Task statement >> Every line from the one containing "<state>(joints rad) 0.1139" to the last line of the listing below should be given again exactly.

Given material >>

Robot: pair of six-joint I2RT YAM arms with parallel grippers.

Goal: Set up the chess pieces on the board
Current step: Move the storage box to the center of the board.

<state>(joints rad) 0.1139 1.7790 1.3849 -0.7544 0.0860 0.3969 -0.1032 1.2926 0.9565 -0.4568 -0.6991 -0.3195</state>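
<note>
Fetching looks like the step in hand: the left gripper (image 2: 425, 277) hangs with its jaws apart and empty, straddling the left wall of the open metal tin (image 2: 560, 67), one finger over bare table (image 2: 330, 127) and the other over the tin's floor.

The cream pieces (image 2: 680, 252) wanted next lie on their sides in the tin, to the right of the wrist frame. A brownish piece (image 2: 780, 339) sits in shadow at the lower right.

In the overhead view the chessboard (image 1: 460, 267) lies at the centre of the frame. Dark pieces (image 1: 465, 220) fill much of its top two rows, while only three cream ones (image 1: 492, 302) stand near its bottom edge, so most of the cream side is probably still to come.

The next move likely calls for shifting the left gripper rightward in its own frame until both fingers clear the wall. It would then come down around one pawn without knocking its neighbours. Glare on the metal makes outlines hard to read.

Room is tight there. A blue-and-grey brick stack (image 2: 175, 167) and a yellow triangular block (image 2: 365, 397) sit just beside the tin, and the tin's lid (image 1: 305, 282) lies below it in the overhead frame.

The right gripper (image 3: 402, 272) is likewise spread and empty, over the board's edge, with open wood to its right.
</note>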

Solution below >>
<state>(joints rad) 0.1139 1.7790 1.3849 -0.7544 0.0860 0.3969 -0.1032 1.2926 0.9565 -0.4568 -0.6991 -0.3195</state>
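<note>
Fetching looks like the step in hand: the left gripper (image 2: 425, 277) hangs with its jaws apart and empty, straddling the left wall of the open metal tin (image 2: 560, 67), one finger over bare table (image 2: 330, 127) and the other over the tin's floor.

The cream pieces (image 2: 680, 252) wanted next lie on their sides in the tin, to the right of the wrist frame. A brownish piece (image 2: 780, 339) sits in shadow at the lower right.

In the overhead view the chessboard (image 1: 460, 267) lies at the centre of the frame. Dark pieces (image 1: 465, 220) fill much of its top two rows, while only three cream ones (image 1: 492, 302) stand near its bottom edge, so most of the cream side is probably still to come.

The next move likely calls for shifting the left gripper rightward in its own frame until both fingers clear the wall. It would then come down around one pawn without knocking its neighbours. Glare on the metal makes outlines hard to read.

Room is tight there. A blue-and-grey brick stack (image 2: 175, 167) and a yellow triangular block (image 2: 365, 397) sit just beside the tin, and the tin's lid (image 1: 305, 282) lies below it in the overhead frame.

The right gripper (image 3: 402, 272) is likewise spread and empty, over the board's edge, with open wood to its right.
</note>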

With this, the exercise is complete.